Several European politicians recently have talked about the problems burqas pose to civil interaction and society as we know it. The Dutch are the first that I have seen proposing so global a ban though.[1] They want to ban them in all public places.
I do not like this idea at all. I sympathize with the lawmakers, the extreme level of anonymity provided to the wearer by a burqa must propose unique challenges to law enforcement among other things. This is not, cannot be, the right solution though. The state should not be defining what is an acceptable level of modesty for a person to attempt to maintain. For as I understand it, modesty is precisely what is at stake here from the Islamic point of view. They believe, I am told, that the woman must cover herself so completely because her beauty would cause men to look at her lustfully. In Catholic terms then, that unless so extremely covered, she would be viewed as an object and not as a person.
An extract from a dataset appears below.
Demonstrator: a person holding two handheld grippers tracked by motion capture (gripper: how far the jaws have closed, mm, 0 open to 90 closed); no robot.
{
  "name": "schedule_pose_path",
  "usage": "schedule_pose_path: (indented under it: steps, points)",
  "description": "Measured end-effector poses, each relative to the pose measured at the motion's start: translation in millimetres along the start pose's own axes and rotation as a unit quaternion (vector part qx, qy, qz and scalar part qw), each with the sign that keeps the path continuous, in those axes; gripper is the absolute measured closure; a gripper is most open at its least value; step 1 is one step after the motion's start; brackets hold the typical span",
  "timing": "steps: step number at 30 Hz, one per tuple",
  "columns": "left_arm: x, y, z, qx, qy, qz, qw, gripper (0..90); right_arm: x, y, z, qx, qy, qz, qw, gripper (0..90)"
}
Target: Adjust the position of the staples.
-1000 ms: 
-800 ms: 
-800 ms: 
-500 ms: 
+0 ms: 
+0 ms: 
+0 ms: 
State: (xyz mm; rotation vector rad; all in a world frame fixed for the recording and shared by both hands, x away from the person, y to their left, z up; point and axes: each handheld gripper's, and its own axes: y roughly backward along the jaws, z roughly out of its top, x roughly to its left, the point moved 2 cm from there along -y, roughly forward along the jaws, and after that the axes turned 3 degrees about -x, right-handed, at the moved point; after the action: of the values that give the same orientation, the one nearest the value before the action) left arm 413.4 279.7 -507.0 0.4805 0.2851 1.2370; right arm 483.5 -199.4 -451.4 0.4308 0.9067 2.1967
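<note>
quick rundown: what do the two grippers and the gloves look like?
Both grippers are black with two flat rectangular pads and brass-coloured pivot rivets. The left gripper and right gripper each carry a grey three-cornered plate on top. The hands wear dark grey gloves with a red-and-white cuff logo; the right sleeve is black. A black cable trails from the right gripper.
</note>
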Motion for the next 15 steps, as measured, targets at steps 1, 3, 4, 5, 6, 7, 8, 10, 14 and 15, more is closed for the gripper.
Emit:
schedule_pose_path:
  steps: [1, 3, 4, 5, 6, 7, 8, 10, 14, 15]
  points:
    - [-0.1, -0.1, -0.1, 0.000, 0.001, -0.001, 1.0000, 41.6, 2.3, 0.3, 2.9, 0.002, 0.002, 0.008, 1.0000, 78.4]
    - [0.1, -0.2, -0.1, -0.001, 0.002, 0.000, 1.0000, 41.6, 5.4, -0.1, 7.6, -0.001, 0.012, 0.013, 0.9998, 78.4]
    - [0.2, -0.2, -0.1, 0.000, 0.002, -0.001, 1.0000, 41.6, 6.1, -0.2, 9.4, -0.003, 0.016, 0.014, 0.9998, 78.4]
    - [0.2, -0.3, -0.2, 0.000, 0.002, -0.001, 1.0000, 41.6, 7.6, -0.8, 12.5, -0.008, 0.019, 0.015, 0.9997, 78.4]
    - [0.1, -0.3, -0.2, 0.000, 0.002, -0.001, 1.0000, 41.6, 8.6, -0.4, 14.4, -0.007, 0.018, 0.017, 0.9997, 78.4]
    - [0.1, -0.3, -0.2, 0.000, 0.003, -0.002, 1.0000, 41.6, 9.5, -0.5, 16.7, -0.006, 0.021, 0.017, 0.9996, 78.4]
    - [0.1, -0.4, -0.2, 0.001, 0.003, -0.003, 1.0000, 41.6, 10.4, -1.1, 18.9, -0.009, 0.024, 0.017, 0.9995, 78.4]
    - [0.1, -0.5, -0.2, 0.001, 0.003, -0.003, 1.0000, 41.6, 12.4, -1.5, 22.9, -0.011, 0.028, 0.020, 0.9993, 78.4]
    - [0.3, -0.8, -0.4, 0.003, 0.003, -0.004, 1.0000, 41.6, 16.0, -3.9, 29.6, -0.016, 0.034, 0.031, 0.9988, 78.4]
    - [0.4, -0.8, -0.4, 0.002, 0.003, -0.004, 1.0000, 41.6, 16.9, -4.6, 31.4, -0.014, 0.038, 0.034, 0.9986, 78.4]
I think that chain of logic flawed. I think it puts far too little responsibility on the man, grants too little reality to free will. That is neither here nor there though, the critical data point is not whether I believe it or no, but whether they believe it or no. Nor is it sufficient to say that many or most Muslim women do not choose to wear the full burqa. I will take the logic behind the law to its extreme to make the cause of my disagreement clear.
Suppose you had a society in which shirts were not normally worn. A small percentage of the population, say 5%, is made up of immigrants from a "western" civilization where shirts are commonly worn. Most of these people, including most of the women, are willing to go along with the societal norm and go topless. A few dozen women though feel that it offends their modesty, which they are religiously obligated to protect. Should that society pass a law banning shirts in public? Clearly they could, but I think they should not.
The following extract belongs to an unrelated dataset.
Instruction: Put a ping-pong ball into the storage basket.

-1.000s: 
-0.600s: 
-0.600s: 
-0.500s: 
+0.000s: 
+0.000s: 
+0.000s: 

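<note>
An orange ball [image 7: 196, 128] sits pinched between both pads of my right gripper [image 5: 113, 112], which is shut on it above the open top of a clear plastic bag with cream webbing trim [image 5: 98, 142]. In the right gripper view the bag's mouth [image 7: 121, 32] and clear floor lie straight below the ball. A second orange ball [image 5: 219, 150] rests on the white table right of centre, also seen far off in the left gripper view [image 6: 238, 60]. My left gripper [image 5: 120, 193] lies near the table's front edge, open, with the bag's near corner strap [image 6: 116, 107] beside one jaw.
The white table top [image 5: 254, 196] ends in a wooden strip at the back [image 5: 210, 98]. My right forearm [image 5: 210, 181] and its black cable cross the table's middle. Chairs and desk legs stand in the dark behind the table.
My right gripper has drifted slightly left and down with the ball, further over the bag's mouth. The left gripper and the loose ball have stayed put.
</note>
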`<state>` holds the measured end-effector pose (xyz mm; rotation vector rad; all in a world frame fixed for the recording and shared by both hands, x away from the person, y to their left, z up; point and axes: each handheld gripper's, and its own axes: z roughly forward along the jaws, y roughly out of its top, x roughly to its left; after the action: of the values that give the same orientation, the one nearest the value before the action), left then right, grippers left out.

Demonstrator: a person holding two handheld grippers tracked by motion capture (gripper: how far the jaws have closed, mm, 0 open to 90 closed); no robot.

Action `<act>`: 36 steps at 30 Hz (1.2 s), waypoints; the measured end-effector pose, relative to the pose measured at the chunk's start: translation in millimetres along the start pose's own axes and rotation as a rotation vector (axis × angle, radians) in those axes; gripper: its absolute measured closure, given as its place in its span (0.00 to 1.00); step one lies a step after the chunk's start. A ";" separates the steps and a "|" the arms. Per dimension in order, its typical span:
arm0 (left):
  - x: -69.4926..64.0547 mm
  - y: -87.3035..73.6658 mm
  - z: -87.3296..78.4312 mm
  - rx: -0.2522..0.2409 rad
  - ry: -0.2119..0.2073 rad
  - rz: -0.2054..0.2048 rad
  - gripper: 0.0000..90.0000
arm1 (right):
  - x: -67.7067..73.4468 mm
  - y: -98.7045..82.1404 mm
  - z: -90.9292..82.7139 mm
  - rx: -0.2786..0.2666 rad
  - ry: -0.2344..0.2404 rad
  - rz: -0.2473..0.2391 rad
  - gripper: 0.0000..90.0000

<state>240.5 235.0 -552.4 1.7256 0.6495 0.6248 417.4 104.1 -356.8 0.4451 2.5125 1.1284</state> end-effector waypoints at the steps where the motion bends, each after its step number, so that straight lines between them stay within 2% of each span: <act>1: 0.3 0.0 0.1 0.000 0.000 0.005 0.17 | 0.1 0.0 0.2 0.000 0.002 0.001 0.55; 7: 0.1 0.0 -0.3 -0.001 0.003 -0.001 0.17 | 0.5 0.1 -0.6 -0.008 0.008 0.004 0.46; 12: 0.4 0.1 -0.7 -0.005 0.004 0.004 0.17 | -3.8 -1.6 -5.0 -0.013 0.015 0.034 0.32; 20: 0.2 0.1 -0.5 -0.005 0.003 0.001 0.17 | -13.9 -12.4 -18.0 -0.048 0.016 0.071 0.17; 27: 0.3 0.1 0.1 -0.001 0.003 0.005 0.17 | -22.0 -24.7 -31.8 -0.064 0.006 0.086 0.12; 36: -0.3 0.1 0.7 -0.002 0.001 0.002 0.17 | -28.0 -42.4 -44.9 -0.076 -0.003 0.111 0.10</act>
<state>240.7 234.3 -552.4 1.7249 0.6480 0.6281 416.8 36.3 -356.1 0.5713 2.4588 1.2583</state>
Though the headdress is overkill in our eyes, we should respect the religiously motivated practices of others wherever possible. We should be extremely reluctant to interfere, doing so only when the religion in question is actively destructive to society. We should be extremely reluctant to so classify, always being mindful that our own rubric might somewhere/someday be used to classify us.
Naturally there exist cases were tolerance is not possible. The Mayan or Incan religions, with their human sacrifices, could not be allowed to exist. Yet it is this sort of extreme alone that I propose be the bar for interference. Thus I have stated that I do not want to see government preventing the use of hallucinogens in religious worship, though I believe the religion in question false, and the use of hallucinogens both wrong and harmful.